Teacher, Inspector of Schools in the Philippine Islands (1901-1905), and Presbyterian clergyman. Papers include biographical information, education and teaching materials, church miscellanea, diaries, correspondence and photographs.
The papers of Frederick G. Behner measure one linear foot and are contained in two series: Papers and Photographs. The Papers series is further divided into biographical information; education and teaching; church; personal materials; correspondence; and general materials.
The Biographical Information consists of photocopies of accounts that Behner's son, Frederick G. Behner, Jr., wrote using his father's diaries and oral accounts. The Education and Teaching file includes Behner's teaching certificates (1893-1895), his university papers from North Central College, his students' papers from the Philippine Islands, and some papers from Xenia Seminary School. His university papers are on a number of subjects, as are his students' papers, and are interesting as they reflect many social and political facets of the turn of the century.

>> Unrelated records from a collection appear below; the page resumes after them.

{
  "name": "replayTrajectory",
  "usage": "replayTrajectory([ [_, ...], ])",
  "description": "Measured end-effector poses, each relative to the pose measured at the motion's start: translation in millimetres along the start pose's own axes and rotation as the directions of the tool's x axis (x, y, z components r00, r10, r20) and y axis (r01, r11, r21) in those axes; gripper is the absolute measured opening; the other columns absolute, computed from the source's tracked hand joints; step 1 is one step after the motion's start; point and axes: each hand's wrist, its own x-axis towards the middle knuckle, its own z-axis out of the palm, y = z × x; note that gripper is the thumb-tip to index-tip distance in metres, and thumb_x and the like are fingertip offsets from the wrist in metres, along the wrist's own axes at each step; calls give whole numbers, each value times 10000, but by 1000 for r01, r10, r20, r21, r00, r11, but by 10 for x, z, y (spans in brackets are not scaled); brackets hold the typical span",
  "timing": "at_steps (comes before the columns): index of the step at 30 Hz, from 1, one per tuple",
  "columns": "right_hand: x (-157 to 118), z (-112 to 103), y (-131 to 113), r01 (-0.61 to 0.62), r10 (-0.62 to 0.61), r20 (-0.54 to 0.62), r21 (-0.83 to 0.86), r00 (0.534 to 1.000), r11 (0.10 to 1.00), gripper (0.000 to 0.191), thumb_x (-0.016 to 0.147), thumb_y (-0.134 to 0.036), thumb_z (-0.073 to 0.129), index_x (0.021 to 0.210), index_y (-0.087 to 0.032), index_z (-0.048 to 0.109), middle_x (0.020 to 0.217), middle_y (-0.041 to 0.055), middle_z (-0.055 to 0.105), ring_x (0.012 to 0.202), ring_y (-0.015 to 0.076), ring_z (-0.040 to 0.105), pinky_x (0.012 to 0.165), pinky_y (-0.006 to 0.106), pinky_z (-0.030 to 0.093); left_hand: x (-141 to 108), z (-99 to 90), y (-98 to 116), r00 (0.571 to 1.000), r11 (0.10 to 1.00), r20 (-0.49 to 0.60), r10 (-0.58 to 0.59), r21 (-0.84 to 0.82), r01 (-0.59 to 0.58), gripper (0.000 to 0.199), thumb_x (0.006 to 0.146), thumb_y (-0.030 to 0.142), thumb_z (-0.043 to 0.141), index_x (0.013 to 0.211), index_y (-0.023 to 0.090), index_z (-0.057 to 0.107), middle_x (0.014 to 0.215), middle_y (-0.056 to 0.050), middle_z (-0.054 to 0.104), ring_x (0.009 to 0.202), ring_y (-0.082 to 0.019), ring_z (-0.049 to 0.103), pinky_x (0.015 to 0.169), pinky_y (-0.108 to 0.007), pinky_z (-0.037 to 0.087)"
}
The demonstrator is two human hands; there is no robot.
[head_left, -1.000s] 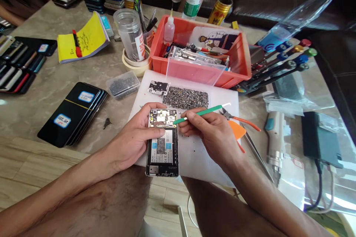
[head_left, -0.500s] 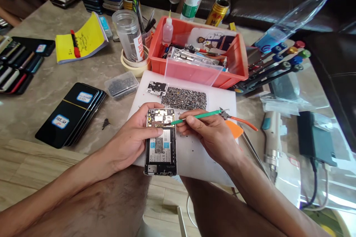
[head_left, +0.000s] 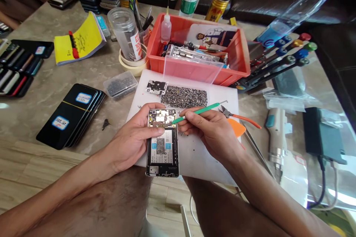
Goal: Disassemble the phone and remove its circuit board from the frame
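An opened smartphone (head_left: 162,152), its circuit board and battery bare, is gripped by my left hand (head_left: 132,137), with the thumb lying across the upper part of the battery. My right hand (head_left: 207,126) pinches a green pry tool (head_left: 198,111) with a thin hooked metal end pointing away. The tool's other tip reaches the phone's board, near the lower edge of it; whether it touches a part there is too small to tell. Beyond the phone, a black-and-white phone cover plate (head_left: 156,87) lies beside a patch of many small screws (head_left: 183,97) on the white mat (head_left: 222,94).
A red bin (head_left: 200,72) of parts stands behind the mat. Pliers (head_left: 241,116), an orange pick (head_left: 236,127) and tweezers lie at right, near an electric screwdriver (head_left: 276,137) and a screwdriver rack. Stacked phones (head_left: 71,116), a clear screw box (head_left: 120,85) and a yellow notebook (head_left: 80,39) are at left.
The green tool's tip has shifted slightly left over the board and its handle tilts a bit more steeply. The view has moved slightly. Both hands keep their holds.
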Motion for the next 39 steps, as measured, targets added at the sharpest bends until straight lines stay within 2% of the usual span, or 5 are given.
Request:
replayTrajectory([
  [16,3,-42,26,33,-33,2,-15,999,999,300,823,-468,866,895,-185,797,749,26,778,664,132,727,681,248,625,14,44,34,999,998,-14,-39,-43,38,413,870,22,685,1228,207,594,986,-41,764,796,-161,702,723,-264,548],
  [20,-45,-83,-43,217,-221,-7,-164,975,962,302,1002,-461,669,864,-200,733,840,17,738,754,142,707,738,284,581,10,60,40,997,996,-23,-70,-52,69,450,867,13,676,1258,216,583,1012,-55,770,822,-186,725,763,-301,569],
  [24,-105,-39,-176,470,-413,230,-515,881,717,218,1078,-323,545,987,-207,706,813,-7,647,738,128,612,701,284,486,-1,75,37,996,996,-26,-82,-39,81,452,867,18,671,1261,224,589,974,-45,760,792,-181,717,726,-284,559],
  [29,-74,61,-116,641,-402,516,-710,756,293,73,987,-191,689,1021,-154,743,850,14,615,756,144,586,689,293,444,-5,87,27,997,997,8,-73,-24,73,477,825,20,677,1244,234,594,939,-23,742,783,-180,713,712,-277,549],
  [39,31,27,26,727,-424,668,-686,611,-34,195,1062,-218,532,957,-136,674,878,43,616,689,146,584,586,285,439,-19,69,15,994,996,74,-77,60,73,593,739,-14,643,1264,255,580,893,10,695,755,-145,658,672,-249,537],
])
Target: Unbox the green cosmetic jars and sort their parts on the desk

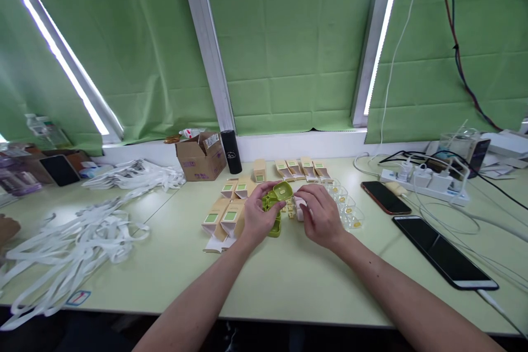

The Church papers include his licensure and requests from various churches asking Behner to work at their church. The Personal file series includes Behner's diaries for the years 1901 through 1905 and chronicles his journey from Ohio down to the Philippine Islands, his years of teaching there, an extended trip home with major stops in Palestine and Europe, and his wedding. The 1901 diary is accompanied by a partial transcript. Also included a published volume of transcript of diary titled "One Man's Journey to the Philippine Islands: the Thomasite Adventure, 1901-1905." The Correspondence series (1896-1904) is very brief and arranged chronologically, containing only several letters. One letter of interest explains the purpose of the schools in the Philippine Islands; another is a permit to carry a shotgun. The General Materials series is also very brief; it contains two steamship liner booklets with notations by Behner and a certificate indicating that Behner was a member of the National Geographic Society.